O indigente é o que não tem trabalho ou não tira deste o suficiente para viver, o que tanto se pode dar por culpa própria (ócio, vícios, despesas exageradas etc.), quanto sem ela (desemprego, doenças, crises etc.). Precisa da caridade.

 

Textos Pontifícios

 

É desejável o acesso do trabalhador ativo à condição de proprietário

"... estimule-se a industriosa atividade do povo com a perspectiva da sua participação na propriedade do solo" (168).

É justo que o operário forme seu pecúlio

"... que os proletários, trabalhando e vivendo com parcimônia, adquiram o seu modesto pecúlio" (169).

É deplorável que a esperança do acesso à terra seja negada a muitíssimos operários

Pio XI lamenta a existência de um "ingente exército dos jornaleiros relegado à ínfima condição e sem a mínima esperança de se verem jamais senhores de um pedaço de terra" (170).

A largueza do salário deve favorecer a formação do patrimônio do operário

"É... necessário empregar energicamente todos os esforços, para que, ao menos de futuro, as riquezas granjeadas se acumulem em justa proporção nas mãos dos ricos, e, com suficiente largueza, se distribuam pelos operários; não para que estes se dêem ao ócio, - já que o homem nasceu para trabalhar como a ave para voar, - mas para que, vivendo com parcimônia, aumentem, com a economia, os seus haveres, e, administrando com prudência o patrimônio aumentado, possam mais fácil e seguramente prover aos encargos de sua família; e, livres assim de uma condição precária e incerta qual é a dos proletários, não só possam fazer frente a todas as eventualidades durante a vida, mas deixem ainda por morte alguma coisa aos que lhes sobrevivem" (171).

"O operário que receber um salário suficiente para ocorrer com desafogo às suas necessidades e às da sua família, e for avisado, seguirá o conselho que parece dar-lhe a própria natureza: aplicar-se-á a ser parcimonioso e obrará de forma que, com prudentes economias, vá juntando um pequeno pecúlio, que lhe permita chegar um dia a adquirir um modesto patrimônio. Já vimos que a presente questão não podia receber solução verdadeiramente eficaz, se se não começasse por estabelecer como princípio fundamental a inviolabilidade da propriedade particular. Importa, pois, que as leis favoreçam o espírito de propriedade, o reanimem e desenvolvam, tanto quanto possível, entre as massas populares" (172).


Notas:

(168) Leão XIII, Encíclica "Rerum Novarum", de 15 de maio de 1891 – "Editora Vozes Ltda.", Petrópolis, pág. 33.

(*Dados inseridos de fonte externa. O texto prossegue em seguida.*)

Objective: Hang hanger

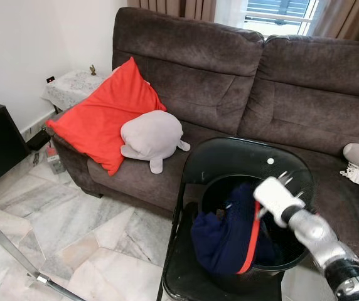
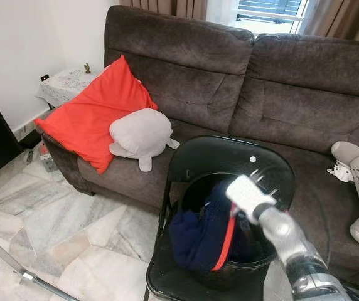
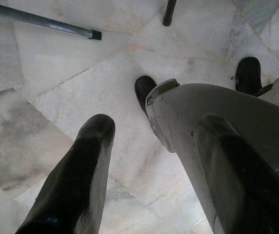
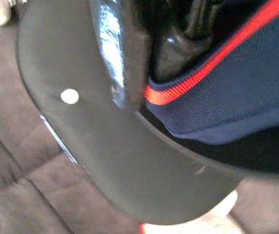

(169) Pio XI, Encíclica "Quadragesimo Anno", de 15 de maio de 1931 - "Editora Vozes Ltda.", Petrópolis, pág. 26.

(170) Idem, pág. 25.

(171) Pio XI, Encíclica "Quadragesimo Anno", de 15 de maio de 1931 – Coleccion Completa de Encíclicas Pontifícias, "Editorial Poblet", de Buenos Aires, pág. 1285.

(172) Leão XIII, Encíclica "Rerum Novarum", de 15 de maio de 1891 – "Editora Vozes Ltda.", Petrópolis, págs. 32-33.